Contrato Fechado

Por MARLON GUEDES MENEZES

Sobre o livro

Sabe aquela sensação de que tudo desmoronou a sua volta e ninguém dá a mínima?

Acho que essa foi a sensação que se abateu sobre Dalmo Tavares assim que ele descobriu que sua filha única—ou que restara dela—, era apenas três embrulhos atados com cordão, já meio inchados e podres, que alguém bem doentio deixara como uma oferenda lúgubre na caixa d’água da antiga companhia de abastecimento da cidade; essa também deve ter sido a sensação que acometera o Casal Chaves quando Bruno resolvera enfiar sua moto recém comprada contra a traseira corrugada de um caminhão-guincho que estava estacionado na esquina, com a filha deles na garupa; ou quando Áquila Ramos descobriu descobriu que sua mulher o traía com o patrão só porque suas pernas eram emprestáveis.
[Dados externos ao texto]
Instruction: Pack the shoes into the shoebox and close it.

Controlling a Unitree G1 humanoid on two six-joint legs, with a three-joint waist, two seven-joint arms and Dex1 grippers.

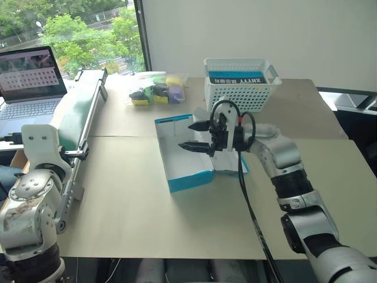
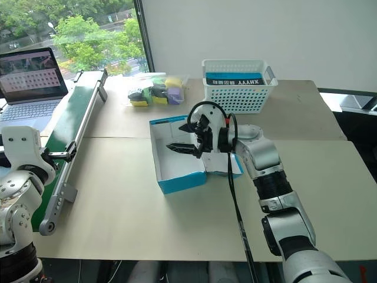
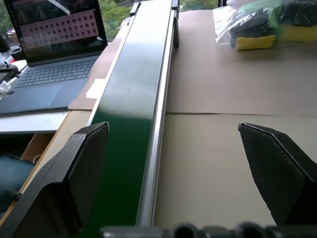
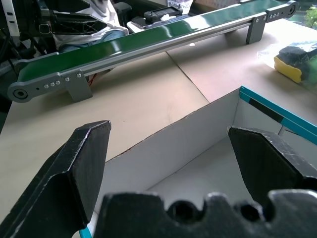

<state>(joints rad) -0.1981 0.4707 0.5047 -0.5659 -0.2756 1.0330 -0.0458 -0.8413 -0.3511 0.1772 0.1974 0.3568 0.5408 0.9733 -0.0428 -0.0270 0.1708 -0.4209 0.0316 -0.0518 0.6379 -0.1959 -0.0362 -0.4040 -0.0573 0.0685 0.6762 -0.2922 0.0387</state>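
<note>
The shoebox [image 2: 179,159] lies open at the middle of the bench [image 2: 129,206], its white interior exposed and nothing visible inside. The right gripper [image 2: 181,137] hovers over the box, pointing toward the robot's left, jaws spread wide and holding nothing. The left gripper [image 3: 183,173] hangs above the bench beside the green conveyor [image 1: 79,112], jaws likewise wide and unloaded. A white basket [image 2: 238,85], a laptop [image 1: 29,82] and a bag of sponges [image 2: 154,90] stand farther back.
</note>
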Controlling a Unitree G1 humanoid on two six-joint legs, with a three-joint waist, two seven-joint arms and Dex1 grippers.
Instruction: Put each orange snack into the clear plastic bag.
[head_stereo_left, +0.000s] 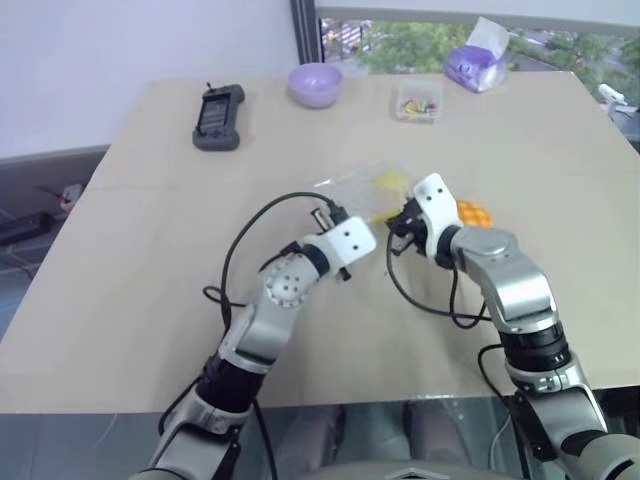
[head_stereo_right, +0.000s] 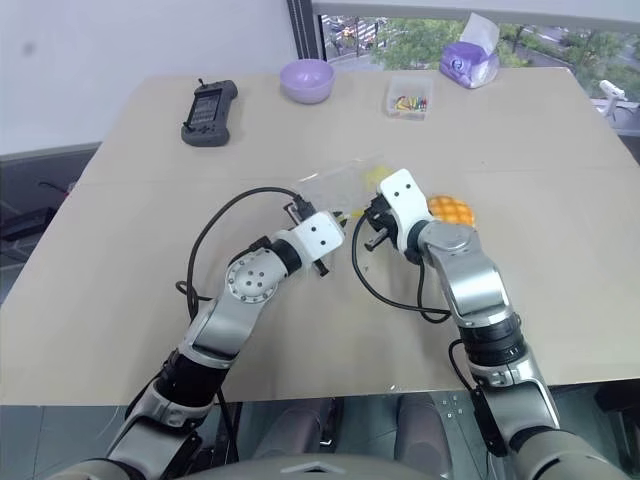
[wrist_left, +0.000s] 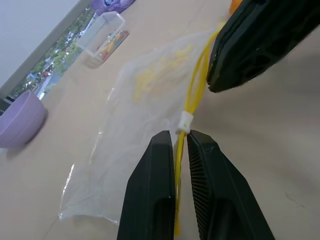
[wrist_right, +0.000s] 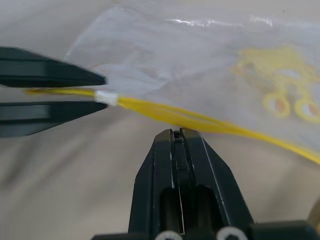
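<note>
Left gripper (wrist_left: 181, 145) pinches our clear plastic bag (wrist_left: 145, 105) at its yellow zip | right gripper (wrist_right: 178, 134) closed, empty, just beside zip | orange snack (head_stereo_left: 474, 213) right of centre, nearer right arm

Daylight comes in from the window (head_stereo_left: 470, 30) along the top edge of my head views and falls evenly over the pale table (head_stereo_left: 150, 280); shadows beneath my arms are soft. In my left wrist view the purple bowl (wrist_left: 20, 122) at the left edge is blurred. In my right wrist view the clear plastic bag (wrist_right: 200, 55) shows white glare streaks near the top, and its printing at the right is soft.
</note>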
Francis também era um garoto paralítico. Era. Luc queria uma vagina entre as pernas para esfregar na cara do pai, o inflexível Pastor Kim.

De certa forma, havia muita gente em Daisy disposta a jogar achando que poderia ofercer pouco; muita gente à procura de vingança, almas que não eram mais que velhos e sujos farrapos açoitados pelo vento da luxúria e do ódio.

Acho que os seus desejos eram como negros sinos atados aos seus corpos por uma artéria rompida. E foi isso que atraiu o Mal para a cidade e fez com que sazonalmente o caos se instalasse.

De repente, todo mundo descobriu que, por uma troca ínfima—logo descobririam que não era tão ínfima assim— poderiam reivindicar tudo o que os céus ou a Fortuna não lhes podiam dar sem uma boa dose de provações e súplicas chorosas.

Fred, o sobrinho de Tia Clarita e Tio Biu, estava desacreditado para o futebol, pois como se dizia na cidade, tinha os joelhos bichados e uma má estrela.

Shaienne, a ex-bargirl viciada que Maurice enxotara do Camisa de Vênus, iniciciava uma vida pouco promissora de dançarina numa boate subterrânea de Ilhéus. Camila, a garçonete exuberante e cínica, buscava o amor do pai que a renegara desde criança.

Cris queria salvar a si mesma e a filha de um marido violento.

Margarete, a gerente do Camisa de Vênus, exigia o seu quinhão de felicidade na Terra, e Mel Maia, a bargirl que substituía Shaienne e que nas horas vagas atendia clientes pervertidos num site de pornagrafia ao vivo, queria salvar a irmã Alícia das garras de um pai tirânico, e de quebra, se tornar uma estrela.

Em troca de uma bagatela, como um picadinho de miúdos de carneiro, um homem misterioso está disposto a atendê-los. Como diz a velha canção, eles so precisam ser sincero e desejar profundo. Eu prefiro acreditar nas palavras do Pe.

Ídris, que disse que o ouro do mal é como um torrão que se esfarinha com o tempo. Talvez ele estivesse certo, embora, às vezes, eu tenda a acreditar que há muitas razões justas para se sentir ódio e muitas razões injustas para entregar a outra face ao tapa.